Below is a listing with pictures in it. Copy it exactly without them.

[[ Material provided open ]]

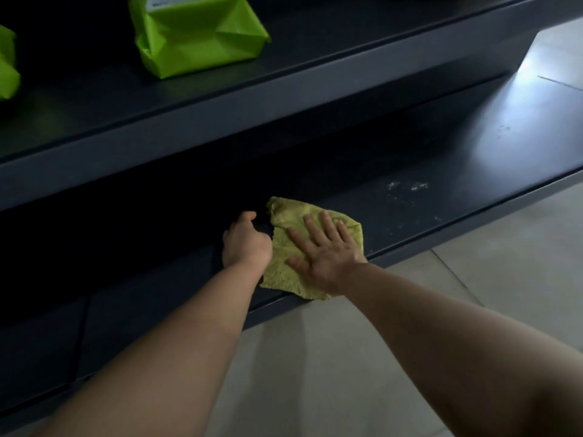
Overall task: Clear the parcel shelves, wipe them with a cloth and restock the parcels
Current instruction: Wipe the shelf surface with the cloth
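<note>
A yellow-green cloth point(285, 263) lies spread on the dark lower shelf point(410, 212), near its front edge. My right hand point(321, 250) presses flat on the cloth with its fingers straight and spread. My left hand point(246, 244) rests on the shelf right beside the cloth's left edge, fingers curled under. I cannot see anything held in it. White dust specks point(407, 186) lie on the shelf to the right of the cloth. On the upper shelf point(220, 102) stands a bright green parcel point(195, 33), and part of another green parcel point(8, 64) shows at the far left.
Pale floor tiles point(473, 294) run in front of the shelving. The upper shelf's front lip overhangs the lower shelf, whose back is in deep shadow. Light reflects off the lower shelf's right end point(520, 121).
</note>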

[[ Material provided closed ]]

◆ **Exercise answer**:
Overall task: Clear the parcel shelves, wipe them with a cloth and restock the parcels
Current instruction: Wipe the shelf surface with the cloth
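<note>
A yellow-green cloth point(285, 263) lies spread on the dark lower shelf point(410, 212), near its front edge. My right hand point(321, 250) presses flat on the cloth with its fingers straight and spread. My left hand point(246, 244) rests on the shelf right beside the cloth's left edge, fingers curled under. I cannot see anything held in it. White dust specks point(407, 186) lie on the shelf to the right of the cloth. On the upper shelf point(220, 102) stands a bright green parcel point(195, 33), and part of another green parcel point(8, 64) shows at the far left.
Pale floor tiles point(473, 294) run in front of the shelving. The upper shelf's front lip overhangs the lower shelf, whose back is in deep shadow. Light reflects off the lower shelf's right end point(520, 121).
</note>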

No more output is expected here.